The required answer is the data below, restated word for word with images omitted.
═════ Supplied material
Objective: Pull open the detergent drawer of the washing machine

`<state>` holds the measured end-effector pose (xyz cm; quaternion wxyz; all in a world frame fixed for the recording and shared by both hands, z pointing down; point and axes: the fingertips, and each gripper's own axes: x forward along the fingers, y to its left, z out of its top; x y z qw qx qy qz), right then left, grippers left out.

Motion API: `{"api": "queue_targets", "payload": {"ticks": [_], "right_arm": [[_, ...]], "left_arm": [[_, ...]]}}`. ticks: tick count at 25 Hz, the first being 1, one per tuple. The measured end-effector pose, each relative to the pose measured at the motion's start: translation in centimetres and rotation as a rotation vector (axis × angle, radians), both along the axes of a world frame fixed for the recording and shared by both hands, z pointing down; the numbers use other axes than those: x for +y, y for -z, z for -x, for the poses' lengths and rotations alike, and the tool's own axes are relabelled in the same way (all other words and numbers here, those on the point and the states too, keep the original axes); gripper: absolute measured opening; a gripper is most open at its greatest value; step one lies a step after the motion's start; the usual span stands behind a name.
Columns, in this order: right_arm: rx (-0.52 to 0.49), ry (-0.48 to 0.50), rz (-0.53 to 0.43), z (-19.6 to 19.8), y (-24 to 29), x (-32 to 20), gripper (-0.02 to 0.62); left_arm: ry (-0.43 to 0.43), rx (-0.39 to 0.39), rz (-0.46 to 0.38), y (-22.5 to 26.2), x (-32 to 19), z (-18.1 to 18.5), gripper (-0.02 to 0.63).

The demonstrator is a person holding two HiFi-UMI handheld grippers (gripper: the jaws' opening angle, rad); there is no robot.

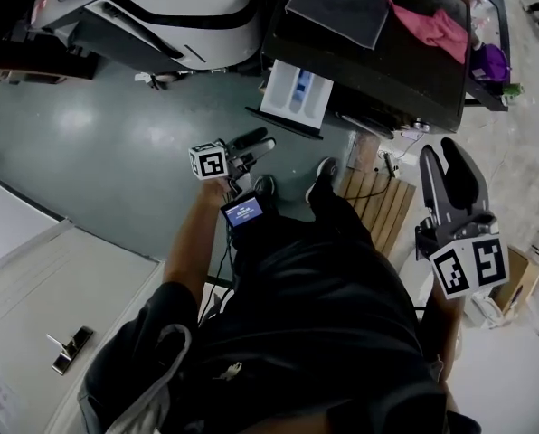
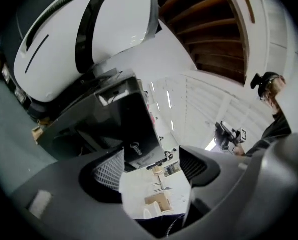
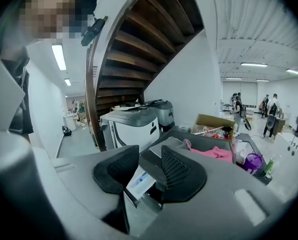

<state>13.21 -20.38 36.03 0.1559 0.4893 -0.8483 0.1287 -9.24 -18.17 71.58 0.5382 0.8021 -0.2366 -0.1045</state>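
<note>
The dark washing machine [image 1: 387, 61] stands at the top of the head view. Its white detergent drawer [image 1: 296, 92] sticks out from the front, pulled open, with a blue part inside. My left gripper [image 1: 254, 148] hovers over the floor below the drawer, apart from it, jaws open and empty. My right gripper [image 1: 449, 177] is further right, beside the machine, also open and empty. In the right gripper view the drawer [image 3: 140, 180] shows in the gap of the right gripper [image 3: 149, 171], well beyond the jaws. In the left gripper view, the left gripper [image 2: 151, 174] faces the machine's dark front [image 2: 134, 129].
A grey cloth [image 1: 337, 7] and a pink cloth [image 1: 437, 25] lie on the washing machine. A large white and grey machine [image 1: 161, 7] stands to its left. A wooden pallet [image 1: 378, 202] lies by my feet. A wooden staircase [image 3: 139, 44] rises behind; people [image 3: 269, 111] stand far off.
</note>
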Motion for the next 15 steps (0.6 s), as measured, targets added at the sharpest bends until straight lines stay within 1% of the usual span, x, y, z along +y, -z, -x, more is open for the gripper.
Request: {"api": "queue_targets", "payload": {"ticks": [3, 6, 9, 11, 13, 15], "right_arm": [[-0.031, -0.003, -0.016, 1.1, 0.7, 0.4, 0.121], [-0.052, 0.009, -0.046, 2.7, 1.4, 0.5, 0.121], [-0.088, 0.023, -0.066, 4.3, 2.1, 1.1, 0.121], [-0.100, 0.036, -0.078, 4.7, 2.7, 1.1, 0.121], [-0.104, 0.031, -0.112, 4.3, 3.5, 1.0, 0.121], [-0.123, 0.006, -0.150, 4.1, 4.3, 1.0, 0.121]], "left_arm": [[0.026, -0.042, -0.070, 3.7, -0.4, 3.2, 0.397], [0.032, -0.122, -0.178, 7.2, -1.0, 5.7, 0.397], [0.021, -0.288, -0.278, 10.2, -0.8, 8.3, 0.396], [0.012, -0.403, -0.353, 13.3, -1.0, 10.0, 0.397], [0.002, -0.510, -0.459, 17.4, -1.7, 11.3, 0.397], [0.005, -0.587, -0.560, 21.9, -2.0, 12.3, 0.396]]}}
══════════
Output for this exercise:
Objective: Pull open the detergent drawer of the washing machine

`<state>` holds the measured end-effector pose (xyz cm; quaternion wxyz; all in a world frame fixed for the recording and shared by both hands, z pointing down; point and axes: the fingertips, and each gripper's own axes: x forward along the fingers, y to its left, z out of its top; x y z qw qx qy qz), right then left, grippers left out.

Motion API: `{"api": "queue_targets", "payload": {"ticks": [_], "right_arm": [[_, ...]], "left_arm": [[_, ...]]}}`. ticks: tick count at 25 Hz, the first being 1, one per tuple. The measured end-effector pose, each relative to the pose measured at the motion's start: translation in centimetres and rotation as a rotation vector (axis × angle, radians), both along the axes of a world frame fixed for the recording and shared by both hands, z pointing down; the numbers use other axes than those: x for +y, y for -z, z for -x, for the poses' lengths and rotations alike, and the tool's own axes are relabelled in the same way (all other words and numbers here, those on the point and the states too, keep the original axes); gripper: absolute measured opening; a gripper is most open at its greatest value; step one lies a step after the motion's start; the usual span stands behind a name.
Columns, in this order: right_arm: rx (-0.52 to 0.49), ry (-0.48 to 0.50), rz (-0.53 to 0.43), z (-19.6 to 19.8), y (-24 to 29), x (-32 to 20), gripper (-0.02 to 0.62); left_arm: ry (-0.43 to 0.43), rx (-0.39 to 0.39), rz (-0.46 to 0.38), y (-22.5 to 26.2), x (-32 to 19), z (-18.1 to 18.5), gripper (-0.02 to 0.63).

The demonstrator is a person holding two HiFi-UMI handheld grippers (gripper: the jaws' opening angle, rad); there is no robot.


<state>13.21 -20.38 36.03 0.1559 0.4893 -0.8483 0.1287 -9.24 -18.17 71.58 0.5382 0.8021 -0.2366 -0.1045</state>
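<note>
The dark washing machine [image 1: 387, 61] stands at the top of the head view. Its white detergent drawer [image 1: 296, 92] sticks out from the front, pulled open, with a blue part inside. My left gripper [image 1: 254, 148] hovers over the floor below the drawer, apart from it, jaws open and empty. My right gripper [image 1: 449, 177] is further right, beside the machine, also open and empty. In the right gripper view the drawer [image 3: 140, 180] shows in the gap of the right gripper [image 3: 149, 171], well beyond the jaws. In the left gripper view, the left gripper [image 2: 151, 174] faces the machine's dark front [image 2: 134, 129].
A grey cloth [image 1: 337, 7] and a pink cloth [image 1: 437, 25] lie on the washing machine. A large white and grey machine [image 1: 161, 7] stands to its left. A wooden pallet [image 1: 378, 202] lies by my feet. A wooden staircase [image 3: 139, 44] rises behind; people [image 3: 269, 111] stand far off.
</note>
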Motion for the next 15 steps (0.6 s), as measured, targets added at the sharpest bends until straight lines stay within 1% of the usual span, x, y, z along +y, -z, -x, more is open for the gripper.
Request: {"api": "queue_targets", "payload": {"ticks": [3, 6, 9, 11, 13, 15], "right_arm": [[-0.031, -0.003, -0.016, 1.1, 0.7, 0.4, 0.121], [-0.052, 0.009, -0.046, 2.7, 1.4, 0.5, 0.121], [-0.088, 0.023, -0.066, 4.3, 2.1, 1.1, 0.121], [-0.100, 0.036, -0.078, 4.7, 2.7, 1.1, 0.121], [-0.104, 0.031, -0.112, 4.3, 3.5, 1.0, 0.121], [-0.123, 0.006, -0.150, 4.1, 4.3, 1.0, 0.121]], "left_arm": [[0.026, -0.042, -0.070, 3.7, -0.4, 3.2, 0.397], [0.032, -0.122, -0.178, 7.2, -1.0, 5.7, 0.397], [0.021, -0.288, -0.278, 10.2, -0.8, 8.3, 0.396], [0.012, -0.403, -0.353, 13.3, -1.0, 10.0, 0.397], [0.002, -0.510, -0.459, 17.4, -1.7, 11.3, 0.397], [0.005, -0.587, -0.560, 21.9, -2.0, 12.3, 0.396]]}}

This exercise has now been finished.